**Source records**
· · · ·
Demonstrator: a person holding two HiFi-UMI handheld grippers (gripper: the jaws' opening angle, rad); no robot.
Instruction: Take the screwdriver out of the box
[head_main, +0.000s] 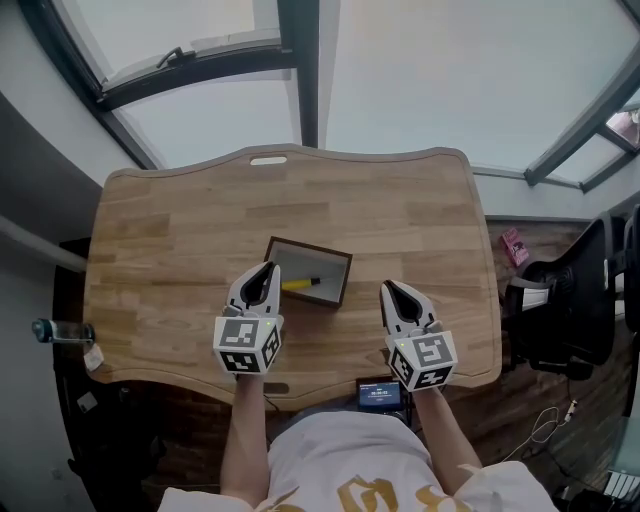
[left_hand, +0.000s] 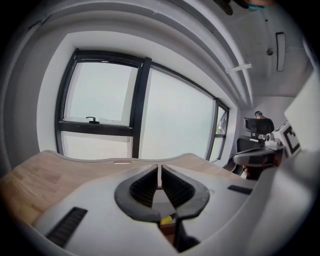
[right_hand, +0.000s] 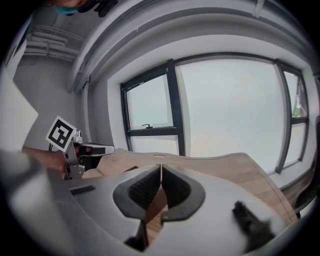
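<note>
An open brown box (head_main: 340, 268) lies near the middle of the wooden table (head_main: 180, 230). Inside it rests a screwdriver (head_main: 300, 284) with a yellow handle. My left gripper (head_main: 266, 270) hovers over the box's near left corner, jaws shut with nothing between them. A sliver of the yellow handle (left_hand: 166, 219) peeks out below the jaws in the left gripper view. To the right of the box my right gripper (head_main: 389, 288) hangs over bare table, shut and empty. In the right gripper view the left gripper (right_hand: 75, 147) stands off to the left.
A small screen (head_main: 381, 394) sits at the table's near edge between my arms. A bottle (head_main: 58, 331) stands past the left edge. A black chair (head_main: 570, 300) and a pink item (head_main: 514, 246) are on the right. Windows rise behind the table.
</note>
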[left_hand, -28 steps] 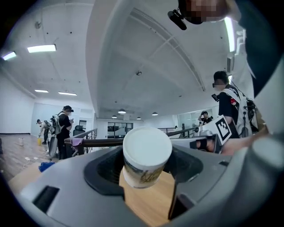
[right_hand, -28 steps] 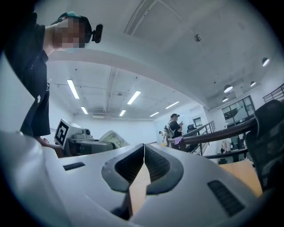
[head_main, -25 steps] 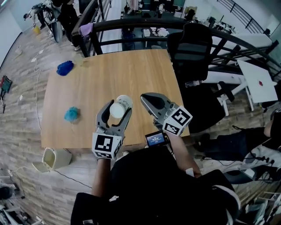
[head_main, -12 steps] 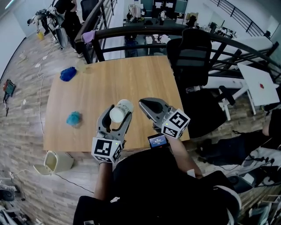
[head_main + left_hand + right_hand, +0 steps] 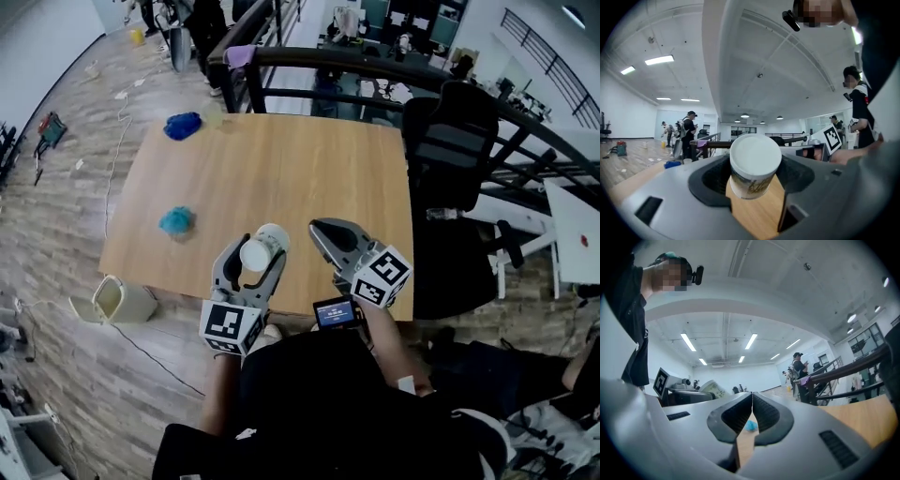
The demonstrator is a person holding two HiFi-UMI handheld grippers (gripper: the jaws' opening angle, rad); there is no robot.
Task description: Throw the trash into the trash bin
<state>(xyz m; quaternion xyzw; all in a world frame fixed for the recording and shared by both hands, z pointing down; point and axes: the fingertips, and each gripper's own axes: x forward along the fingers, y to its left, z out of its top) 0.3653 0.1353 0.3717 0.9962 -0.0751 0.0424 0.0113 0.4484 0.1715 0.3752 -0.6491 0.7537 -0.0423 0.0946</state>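
The left claw (image 5: 253, 255) pinches a white paper cup (image 5: 262, 247) over the near edge of the wooden surface (image 5: 281, 169). The right claw (image 5: 317, 228), just beside it, is pressed together and empty. The trash bin (image 5: 122, 302) sits on the floor off the surface's near left corner.

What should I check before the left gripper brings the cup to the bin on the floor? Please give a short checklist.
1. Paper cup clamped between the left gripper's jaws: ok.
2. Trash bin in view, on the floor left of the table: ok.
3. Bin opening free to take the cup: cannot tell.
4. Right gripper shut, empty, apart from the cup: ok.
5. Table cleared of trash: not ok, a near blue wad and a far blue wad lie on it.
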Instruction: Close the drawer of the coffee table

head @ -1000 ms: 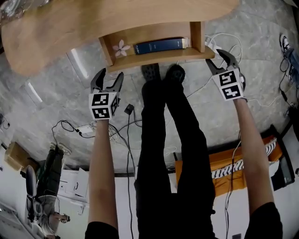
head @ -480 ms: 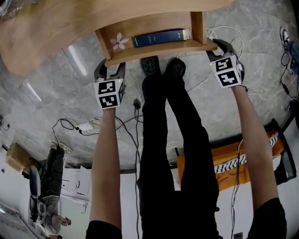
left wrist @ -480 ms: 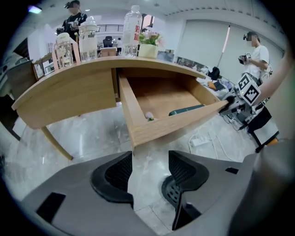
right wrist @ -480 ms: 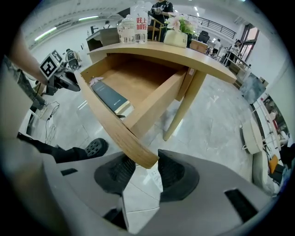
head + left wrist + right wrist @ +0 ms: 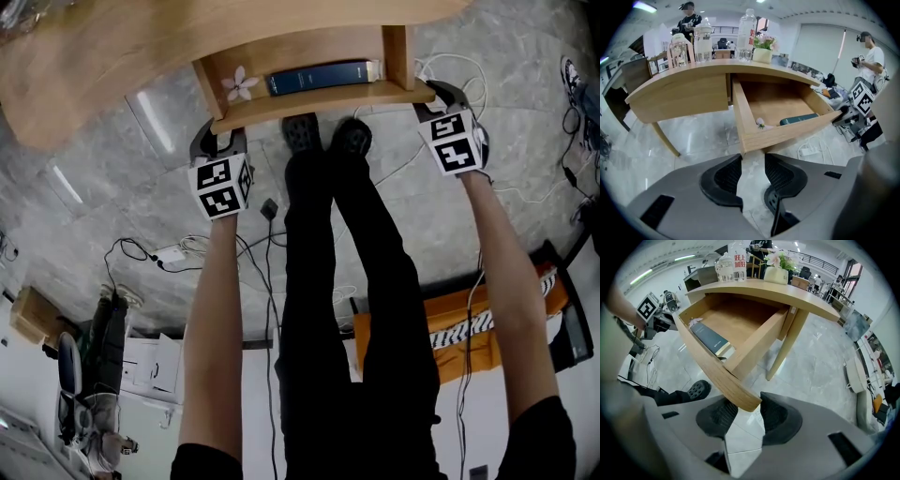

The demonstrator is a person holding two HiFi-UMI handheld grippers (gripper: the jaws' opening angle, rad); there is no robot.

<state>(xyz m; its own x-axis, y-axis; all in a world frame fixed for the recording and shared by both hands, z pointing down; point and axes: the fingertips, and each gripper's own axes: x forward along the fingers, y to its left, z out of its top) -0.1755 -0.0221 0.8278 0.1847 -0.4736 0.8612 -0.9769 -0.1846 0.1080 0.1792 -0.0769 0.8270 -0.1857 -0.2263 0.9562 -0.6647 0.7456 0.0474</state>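
Note:
The coffee table's drawer [image 5: 309, 103] stands pulled out, with a dark book [image 5: 319, 75] and a pink flower [image 5: 241, 84] inside. My left gripper [image 5: 217, 139] is at the left corner of the drawer front [image 5: 797, 129]. Its jaws have just been closing, and in the left gripper view [image 5: 753, 155] both tips touch that corner. My right gripper [image 5: 439, 94] is at the right corner. In the right gripper view [image 5: 749, 404] the end of the drawer front [image 5: 703, 357] sits clamped between its pads.
The wooden tabletop [image 5: 141, 47] carries water bottles [image 5: 746, 28] and a flower pot [image 5: 763, 54]. The person's shoes [image 5: 328, 139] stand just below the drawer. Cables and a power strip [image 5: 178, 255] lie on the marble floor. An orange box [image 5: 469, 328] sits behind on the right.
Both grippers moved up from the floor side to the drawer's two front corners, and their jaws narrowed. Over the last half second only the left jaws narrowed further.

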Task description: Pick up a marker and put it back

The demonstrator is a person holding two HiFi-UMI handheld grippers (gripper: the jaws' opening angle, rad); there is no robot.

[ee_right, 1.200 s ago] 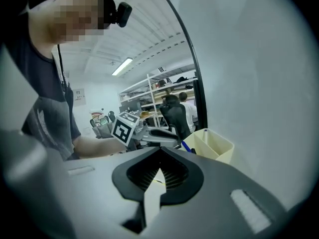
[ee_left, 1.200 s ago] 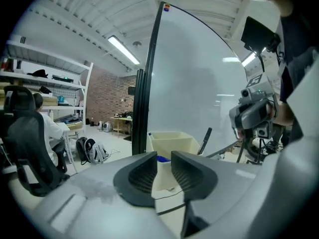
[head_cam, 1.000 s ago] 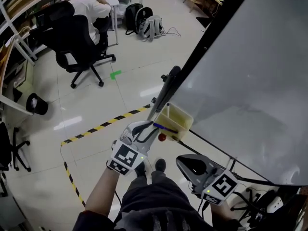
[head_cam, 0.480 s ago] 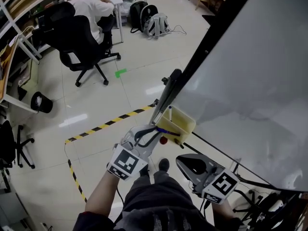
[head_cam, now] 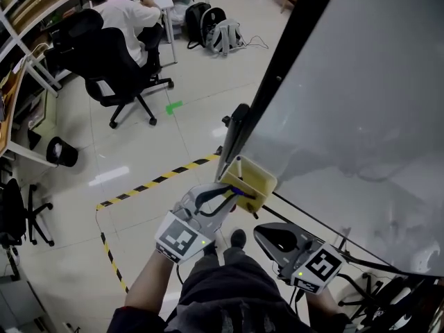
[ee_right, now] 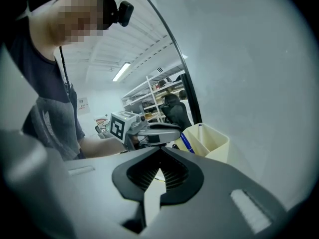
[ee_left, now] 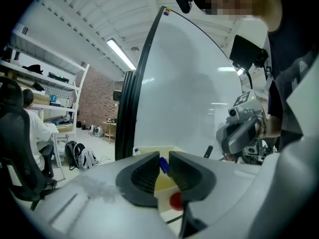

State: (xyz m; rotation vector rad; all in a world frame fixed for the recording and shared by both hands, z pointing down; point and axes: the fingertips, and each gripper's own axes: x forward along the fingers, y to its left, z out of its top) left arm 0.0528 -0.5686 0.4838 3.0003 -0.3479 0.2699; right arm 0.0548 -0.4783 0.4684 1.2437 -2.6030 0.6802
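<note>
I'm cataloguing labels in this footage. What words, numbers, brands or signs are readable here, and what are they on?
None can be read.
Square-patterned cube on the left gripper: black-and-white code, no letters.
Matching cube on the right gripper: likewise.
White sheet on the far wall: too small to read.

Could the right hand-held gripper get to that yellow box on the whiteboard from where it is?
Probably yes. Nothing stands between the right hand-held gripper and the yellow box, though the left hand-held gripper, shut on a blue marker, crowds one side.
</note>
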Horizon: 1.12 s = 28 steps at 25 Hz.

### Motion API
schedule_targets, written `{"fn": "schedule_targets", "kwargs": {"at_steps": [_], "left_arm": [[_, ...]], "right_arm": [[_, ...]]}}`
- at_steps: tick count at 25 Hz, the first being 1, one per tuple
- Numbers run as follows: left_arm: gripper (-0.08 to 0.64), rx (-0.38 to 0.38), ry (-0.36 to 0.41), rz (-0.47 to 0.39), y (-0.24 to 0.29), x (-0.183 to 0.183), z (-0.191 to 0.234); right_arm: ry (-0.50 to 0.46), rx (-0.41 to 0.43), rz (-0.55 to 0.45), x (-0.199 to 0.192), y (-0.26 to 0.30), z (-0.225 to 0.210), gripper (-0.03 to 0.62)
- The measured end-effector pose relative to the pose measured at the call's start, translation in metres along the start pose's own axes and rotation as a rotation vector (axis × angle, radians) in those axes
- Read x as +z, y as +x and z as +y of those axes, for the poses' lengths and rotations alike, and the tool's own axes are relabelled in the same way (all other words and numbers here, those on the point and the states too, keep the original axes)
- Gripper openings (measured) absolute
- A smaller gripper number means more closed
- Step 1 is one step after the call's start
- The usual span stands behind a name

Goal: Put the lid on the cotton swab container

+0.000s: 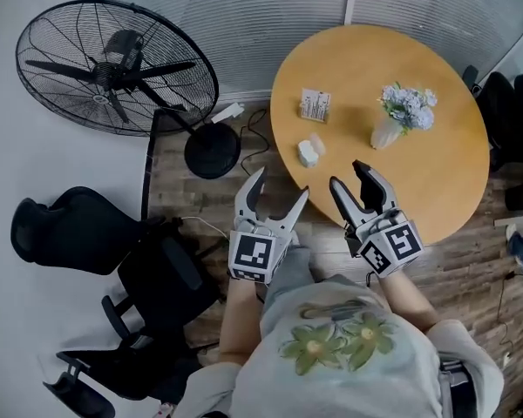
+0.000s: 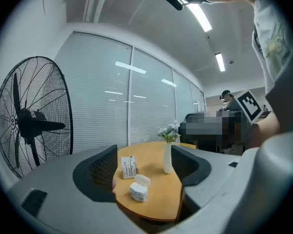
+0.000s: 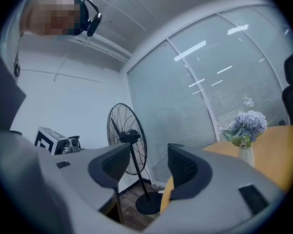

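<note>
Cotton swab container [image 1: 308,153], a small white box with a faint bluish pattern on its sides, stands at about 8 o'clock on a round wooden table [image 1: 436,181], close to the rim. Its white lid [image 1: 317,143] sits askew at the top edge, not seated flat.

At 10 o'clock on the tabletop stands a small printed card box [image 1: 315,104]; its lettering is too small to read. A white vase of pale blue flowers [image 1: 392,122] stands near the table's centre. No brand name can be made out anywhere; the only bold print is the black-and-white square markers on the grippers' cubes.

The person's left gripper [image 1: 283,181] hovers off the table's edge at 7 o'clock from the container, jaws spread wide with nothing between the pads. The right gripper [image 1: 346,172], at 4 o'clock from the container over the table's near rim, also stands with jaws apart and empty.

A black floor fan [image 1: 113,68] stands at 10 o'clock in the head view, a black office chair [image 1: 78,229] at 8 o'clock.
</note>
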<state>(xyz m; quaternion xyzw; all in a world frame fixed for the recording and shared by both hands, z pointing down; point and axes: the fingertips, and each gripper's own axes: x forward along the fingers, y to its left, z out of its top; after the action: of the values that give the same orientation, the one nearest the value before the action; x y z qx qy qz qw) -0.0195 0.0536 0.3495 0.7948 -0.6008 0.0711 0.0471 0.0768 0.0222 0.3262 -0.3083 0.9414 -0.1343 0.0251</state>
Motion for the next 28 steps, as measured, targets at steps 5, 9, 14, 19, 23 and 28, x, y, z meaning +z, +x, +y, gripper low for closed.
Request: {"fn": "schedule_targets", "kwargs": {"at_steps": [5,9,14,19,23,28], "left_arm": [[0.347,-0.036,-0.004,0.068,0.018,-0.026,0.024],[0.347,-0.092,-0.008,0.114,0.033,-0.044,0.038],[0.347,-0.165,0.008,0.152,0.051,-0.065,0.045],[0.347,-0.216,0.003,0.187,0.069,-0.086,0.043],[0.347,-0.243,0.001,0.221,0.083,-0.105,0.040],[0.347,-0.261,0.004,0.266,0.098,-0.128,0.038]], "right_arm": [[0.044,-0.033,0.027,-0.014,0.026,-0.010,0.229],[0.077,-0.083,0.064,-0.028,0.045,-0.021,0.229],[0.094,-0.152,0.069,-0.038,0.058,-0.032,0.229],[0.119,-0.193,0.100,-0.054,0.064,-0.039,0.229],[0.146,-0.211,0.119,-0.068,0.066,-0.047,0.229],[0.175,-0.224,0.145,-0.083,0.070,-0.058,0.229]]}}
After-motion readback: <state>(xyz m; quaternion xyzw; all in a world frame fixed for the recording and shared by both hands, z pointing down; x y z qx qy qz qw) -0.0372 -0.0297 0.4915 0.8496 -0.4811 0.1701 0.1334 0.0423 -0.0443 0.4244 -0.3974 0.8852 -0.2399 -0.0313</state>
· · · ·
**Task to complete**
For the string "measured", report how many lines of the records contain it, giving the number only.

**Answer for this exercise**
3